La investigación electrónica forense parte de la aplicación de una serie de palabras clave (‘keywords’) a los dispositivos electrónicos de las personas que, de acuerdo con la información de que se dispone, se piense que hayan podido tener información de interés sobre los hechos, hayan tenido o no intervención en los mismos (los llamados custodios). Los dispositivos incluyen tanto los ordenadores u otros dispositivos que utilizaban los custodios como los datos disponibles en los servidores, tanto de correo electrónico como de ficheros.

La obtención de esos datos la ha realizado PwC como empresa especializada, utilizando la metodología forense aceptada en estos casos: clonado del dispositivo, obtención de un código hash que asegura la inmodificabilidad de los datos, análisis de los datos en su laboratorio, entre otros.

Las palabras clave son seleccionadas por los abogados y por el equipo forense de PwC e incluyen todos los términos relevantes a la vista de los hechos objeto de investigación. Tanto las palabras clave como los custodios se van actualizando a partir de las evidencias obtenidas.

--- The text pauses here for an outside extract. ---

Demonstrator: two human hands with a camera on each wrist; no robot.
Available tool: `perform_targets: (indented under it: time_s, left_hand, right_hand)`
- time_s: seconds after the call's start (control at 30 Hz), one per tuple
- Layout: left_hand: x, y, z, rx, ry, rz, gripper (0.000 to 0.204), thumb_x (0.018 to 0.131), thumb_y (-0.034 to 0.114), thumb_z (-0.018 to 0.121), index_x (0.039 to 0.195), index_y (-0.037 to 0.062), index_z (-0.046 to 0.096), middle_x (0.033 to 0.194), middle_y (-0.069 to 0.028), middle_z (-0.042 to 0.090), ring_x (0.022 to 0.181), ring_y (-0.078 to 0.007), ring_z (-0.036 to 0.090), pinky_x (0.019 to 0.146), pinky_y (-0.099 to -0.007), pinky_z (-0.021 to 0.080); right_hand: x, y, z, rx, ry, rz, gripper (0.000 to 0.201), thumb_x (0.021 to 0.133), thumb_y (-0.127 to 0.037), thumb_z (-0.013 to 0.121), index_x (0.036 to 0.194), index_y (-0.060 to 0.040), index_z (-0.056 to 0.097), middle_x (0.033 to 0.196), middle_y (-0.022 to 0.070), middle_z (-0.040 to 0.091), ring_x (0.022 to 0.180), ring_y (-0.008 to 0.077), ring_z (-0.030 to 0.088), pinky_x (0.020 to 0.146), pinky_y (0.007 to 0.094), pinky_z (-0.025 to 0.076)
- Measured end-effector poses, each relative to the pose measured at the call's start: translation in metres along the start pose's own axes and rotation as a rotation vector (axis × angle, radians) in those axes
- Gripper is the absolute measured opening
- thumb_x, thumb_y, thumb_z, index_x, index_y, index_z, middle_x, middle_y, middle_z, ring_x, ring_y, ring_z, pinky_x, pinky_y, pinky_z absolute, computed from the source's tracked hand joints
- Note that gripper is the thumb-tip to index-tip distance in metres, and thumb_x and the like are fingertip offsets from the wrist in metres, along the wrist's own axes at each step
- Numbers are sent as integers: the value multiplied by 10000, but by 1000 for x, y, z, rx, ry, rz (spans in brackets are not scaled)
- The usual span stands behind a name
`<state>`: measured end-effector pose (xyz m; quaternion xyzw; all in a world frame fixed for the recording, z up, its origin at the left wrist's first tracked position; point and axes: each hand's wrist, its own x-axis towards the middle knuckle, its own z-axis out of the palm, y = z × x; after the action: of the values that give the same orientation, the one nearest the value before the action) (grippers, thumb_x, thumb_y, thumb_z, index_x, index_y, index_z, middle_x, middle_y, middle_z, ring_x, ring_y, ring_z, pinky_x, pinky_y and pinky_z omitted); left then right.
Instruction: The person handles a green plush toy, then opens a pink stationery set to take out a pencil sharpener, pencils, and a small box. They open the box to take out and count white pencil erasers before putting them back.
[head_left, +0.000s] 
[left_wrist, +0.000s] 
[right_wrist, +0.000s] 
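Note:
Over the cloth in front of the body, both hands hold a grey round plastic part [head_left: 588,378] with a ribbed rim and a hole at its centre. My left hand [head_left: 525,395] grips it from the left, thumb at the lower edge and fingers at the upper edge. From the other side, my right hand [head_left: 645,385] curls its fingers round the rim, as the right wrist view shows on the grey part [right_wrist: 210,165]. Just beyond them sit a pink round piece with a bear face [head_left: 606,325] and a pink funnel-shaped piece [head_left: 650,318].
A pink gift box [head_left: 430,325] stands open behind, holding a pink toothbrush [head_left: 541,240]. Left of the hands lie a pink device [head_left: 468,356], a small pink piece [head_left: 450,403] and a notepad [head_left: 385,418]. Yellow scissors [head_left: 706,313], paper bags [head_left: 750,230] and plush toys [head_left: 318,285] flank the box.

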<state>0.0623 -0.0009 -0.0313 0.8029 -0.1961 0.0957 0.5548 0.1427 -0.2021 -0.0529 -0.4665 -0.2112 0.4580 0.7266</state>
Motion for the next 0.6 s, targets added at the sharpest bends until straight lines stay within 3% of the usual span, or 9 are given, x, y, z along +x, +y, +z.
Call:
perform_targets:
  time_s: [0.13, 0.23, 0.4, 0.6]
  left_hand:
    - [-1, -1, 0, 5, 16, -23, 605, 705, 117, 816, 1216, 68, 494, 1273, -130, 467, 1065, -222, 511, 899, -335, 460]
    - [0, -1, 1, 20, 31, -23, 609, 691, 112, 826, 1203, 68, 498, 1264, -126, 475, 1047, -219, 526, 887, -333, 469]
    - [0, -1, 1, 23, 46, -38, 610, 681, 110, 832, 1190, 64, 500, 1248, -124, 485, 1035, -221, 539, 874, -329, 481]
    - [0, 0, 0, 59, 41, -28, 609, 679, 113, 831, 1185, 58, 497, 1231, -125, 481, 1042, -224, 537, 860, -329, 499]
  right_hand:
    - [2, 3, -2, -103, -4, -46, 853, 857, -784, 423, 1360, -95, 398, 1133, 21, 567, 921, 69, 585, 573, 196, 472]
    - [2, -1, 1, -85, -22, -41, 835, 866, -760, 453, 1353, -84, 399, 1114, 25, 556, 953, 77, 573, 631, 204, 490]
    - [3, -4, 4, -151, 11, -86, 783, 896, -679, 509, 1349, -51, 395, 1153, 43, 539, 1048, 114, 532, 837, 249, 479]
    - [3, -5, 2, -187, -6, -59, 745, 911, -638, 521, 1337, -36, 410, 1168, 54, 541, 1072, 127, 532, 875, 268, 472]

La selección de palabras clave se hace con el objetivo de que ningún email o fichero relevante quede fuera. Por ello, incluyen muchos términos que dan lugar a un gran número de resultados no relevantes (falsos positivos). Dicho de otra forma, la metodología consiste en pecar por exceso, no por defecto. Los elementos (emails, ficheros, etc.) que se obtienen tras estas búsquedas electrónicas se denominan ‘hits’. Es muy normal en un ‘e-discovery’ que las búsquedas con las palabras clave produzcan centenares de miles de hits, la mayoría de los cuales (más del 95%) son falsos positivos. Por ejemplo BBVA tiene una sucursal en la localidad de Villarejo de Salvanés, que ha aparecido de manera reiterada en distintas búsquedas, y que nada tiene que ver con el caso. Para reducir el número de falsos positivos el método que se utiliza es depurar las búsquedas aplicando combinaciones booleanas, que consisten en combinaciones de palabras clave (la palabra X y además la palabra Y; la palabra Y pero no la palabra Z, etc.).

Tras ello, los ‘hits’ son objeto de una revisión documental, en varios niveles. En un primer nivel los revisores descartan los ‘hits’ claramente irrelevantes (que no tienen relación alguna con los hechos investigados). En un segundo nivel otros revisores analizan los ‘hits’ seleccionados tras la primera revisión y seleccionan los que son realmente relevantes para la investigación. En nuestro caso, los revisores han sido personas contratadas por PwC (primer nivel) o el equipo forense de PwC (segundo nivel), contando, además, como es lógico, con una revisión final por parte de los abogados externos.

Todo ello se realiza por medio de un software especializado (en el caso de PwC, el programa Nuix), que permite clasificar cada hit por palabras clave o líneas de investigación, así como reflejar por qué se considera relevante.